Drishti, le point de regard, transforme profondément la pratique des postures de yoga. Dans l’Aṣṭāṅgayoga, les yeux restent ouverts, mais ils ne regardent pas au hasard. Le regard devient une direction intérieure, un support de concentration et un chemin vers plus de stabilité.
Dans la pratique de l’Aṣṭāṅgayoga, les yeux sont ouverts. Comme lorsque l’on conduit un véhicule, que ce soit une voiture, une moto ou une bicyclette on regarde la route dans la direction où l’on va, autrement… c’est l’accident.
Le regard, dans l’Ashtanga Yoga c’est le chemin vers la plénitude…

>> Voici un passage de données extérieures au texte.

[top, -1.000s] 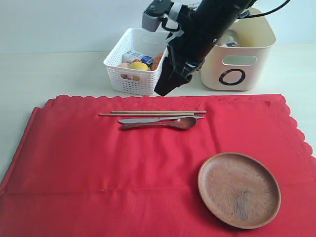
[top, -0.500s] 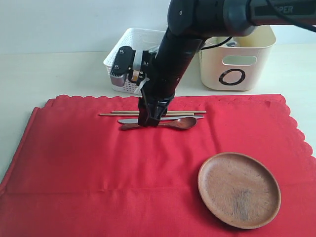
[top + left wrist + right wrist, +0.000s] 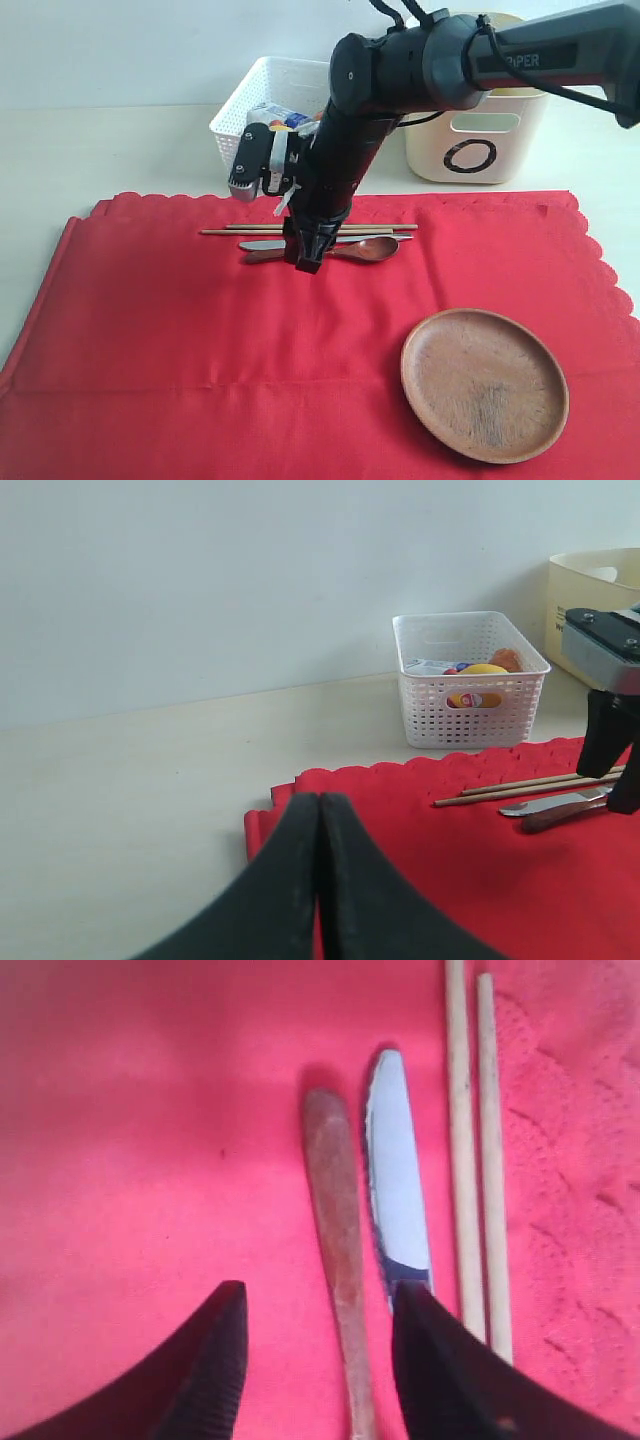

«Oh yoguin, ne pratique pas les āsana(s) sans dhristi…»
Vāmana Ṛṣi Yoga Korunta
Drishti : concentration du regard
Drishti, c’est la concentration du regard sur un point fixe. Ce point donne une orientation à la posture et limite la dispersion. Lorsque le regard bouge sans cesse, le mental suit le même mouvement. Lorsque le regard se pose, la respiration et le corps peuvent se poser à leur tour.
Dans l’Ashtanga Yoga, chaque posture possède sa direction. Le regard accompagne le mouvement, puis se stabilise. Cette précision aide à garder l’équilibre, mais aussi à maintenir la présence dans l’effort.
Un regard ouvert, mais non dispersé
Le Drishti n’est pas une tension des yeux. Il ne s’agit pas de fixer durement un point, mais de déposer le regard. Les yeux restent ouverts, disponibles, tout en évitant de se perdre dans ce qui entoure le pratiquant.
Cette qualité est importante dans une salle de pratique. Le corps peut être tenté de regarder les autres, de se comparer, de corriger l’image extérieure de la posture. Drishti ramène l’attention vers l’expérience directe : le souffle, l’appui, le rythme, la sensation.
Le regard et la méditation en mouvement
Dans le Vinyasa, le regard participe à la continuité. Il accompagne l’inspiration, l’expiration et les transitions. À mesure que la pratique devient plus stable, Drishti permet d’entrer dans une forme de méditation en mouvement.
Le regard devient alors un fil. Il relie les āsana(s), soutient l’attention et donne une qualité plus calme à la série. Il complète la respiration ujjāyī et les Bandha(s), dans l’esprit du Tristana.
Conclusion
Drishti est simple en apparence, mais profond dans ses effets. En plaçant le regard, le pratiquant apprend à orienter son attention et à laisser la pratique devenir plus intérieure.